我们几乎没有戴尔机器(用RHEL 7.6),当我们替换机器上的DIMM卡时,因为我们从内核消息中看到了错误。
过了一段时间,我们再次检查了内核消息,我们发现了下面的内容,我们可以看到有关内存内存的错误(也与related https://access.redhat.com/solutions/6961932相关)
[Mon May 8 21:08:01 2023] EDAC sbridge MC0: PROCESSOR 0:406f1 TIME 1683580080 SOCKET 0 APIC 0
[Mon May 8 21:08:01 2023] EDAC MC0: 0 CE memory read error on CPU_SrcID#0_Ha#0_Chan#1_DIMM#1 (channel:1 slot:1 page:0x6f3c77 offset:0xc80 grain:32 syndrome:0x0 - area:DRAM err_code:0000:009f socket:0 ha:0 channel_mask:2 rank:4)

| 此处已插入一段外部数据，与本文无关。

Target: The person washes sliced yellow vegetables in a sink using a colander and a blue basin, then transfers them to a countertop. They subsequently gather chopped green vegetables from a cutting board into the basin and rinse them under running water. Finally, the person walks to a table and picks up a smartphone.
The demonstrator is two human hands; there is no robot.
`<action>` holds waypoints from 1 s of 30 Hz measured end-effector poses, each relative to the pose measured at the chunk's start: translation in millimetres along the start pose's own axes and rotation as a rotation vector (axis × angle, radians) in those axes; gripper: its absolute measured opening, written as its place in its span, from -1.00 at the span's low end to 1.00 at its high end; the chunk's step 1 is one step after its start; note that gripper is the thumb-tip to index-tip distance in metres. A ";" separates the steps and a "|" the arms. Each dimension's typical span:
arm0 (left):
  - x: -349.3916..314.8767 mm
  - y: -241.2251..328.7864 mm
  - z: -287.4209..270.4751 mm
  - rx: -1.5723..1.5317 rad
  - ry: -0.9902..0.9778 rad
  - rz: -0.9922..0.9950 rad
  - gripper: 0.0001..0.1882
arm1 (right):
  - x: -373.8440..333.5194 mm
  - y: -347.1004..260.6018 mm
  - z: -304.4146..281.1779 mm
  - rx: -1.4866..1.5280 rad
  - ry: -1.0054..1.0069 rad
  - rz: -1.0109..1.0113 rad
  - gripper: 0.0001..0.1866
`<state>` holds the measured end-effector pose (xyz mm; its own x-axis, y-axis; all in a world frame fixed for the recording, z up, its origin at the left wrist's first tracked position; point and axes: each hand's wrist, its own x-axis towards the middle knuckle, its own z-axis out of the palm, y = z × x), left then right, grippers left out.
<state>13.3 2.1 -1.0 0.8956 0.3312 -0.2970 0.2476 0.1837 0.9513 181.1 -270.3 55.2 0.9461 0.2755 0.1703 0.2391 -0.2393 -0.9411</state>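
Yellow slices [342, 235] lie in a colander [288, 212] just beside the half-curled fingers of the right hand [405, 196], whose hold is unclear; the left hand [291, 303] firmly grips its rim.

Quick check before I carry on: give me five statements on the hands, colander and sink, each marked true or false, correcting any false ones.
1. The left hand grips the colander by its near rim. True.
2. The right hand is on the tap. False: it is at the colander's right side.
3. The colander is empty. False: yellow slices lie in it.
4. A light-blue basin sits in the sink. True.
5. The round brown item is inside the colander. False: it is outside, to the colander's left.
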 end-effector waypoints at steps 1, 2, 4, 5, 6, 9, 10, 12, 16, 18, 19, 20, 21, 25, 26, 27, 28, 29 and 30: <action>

[Mon May 8 21:08:21 2023] mce: [Hardware Error]: Machine check events logged
[Tue May 9 05:30:29 2023] {13}[Hardware Error]: Hardware error from APEI Generic Hardware Error Source: 4
[Tue May 9 05:30:29 2023] {13}[Hardware Error]: It has been corrected by h/w and requires no further action
[Tue May 9 05:30:29 2023] {13}[Hardware Error]: event severity: corrected
[Tue May 9 05:30:29 2023] {13}[Hardware Error]: Error 0, type: corrected
[Tue May 9 05:30:29 2023] {13}[Hardware Error]: fru_text: B6
[Tue May 9 05:30:29 2023] {13}[Hardware Error]: section_type: memory error
[Tue May 9 05:30:29 2023] {13}[Hardware Error]: error_status: 0x0000000000000400
[Tue May 9 05:30:29 2023] {13}[Hardware Error]: physical_address: 0x000000446e0d5f00
[Tue May 9 05:30:29 2023] {13}[Hardware Error]: node: 1 card: 1 module: 1 rank: 0 bank: 3 row: 64982 column: 888
[Tue May 9 05:30:29 2023] {13}[Hardware Error]: error_type: 2, single-bit ECC
[Tue May 9 05:30:29 2023] EDAC sbridge MC0: HANDLING MCE MEMORY ERROR
[Tue May 9 05:30:29 2023] EDAC sbridge MC0: CPU 0: Machine Check Event: 0 Bank 1: 940000000000009f
[Tue May 9 05:30:29 2023] EDAC sbridge MC0: TSC 30d2ef7e9bfda
[Tue May 9 05:30:29 2023] EDAC sbridge MC0: ADDR 446e0d5f00
[Tue May 9 05:30:29 2023] EDAC sbridge MC0: MISC 0
[Tue May 9 05:30:29 2023] EDAC sbridge MC0: PROCESSOR 0:406f1 TIME 1683610228 SOCKET 0 APIC 0
[Tue May 9 05:30:29 2023] EDAC MC1: 0 CE memory read error on CPU_SrcID#1_Ha#0_Chan#1_DIMM#1 (channel:1 slot:1 page:0x446e0d5 offset:0xf00 grain:32 syndrome:0x0 - area:DRAM err_code:0000:009f socket:1 ha:0 channel_mask:2 rank:4)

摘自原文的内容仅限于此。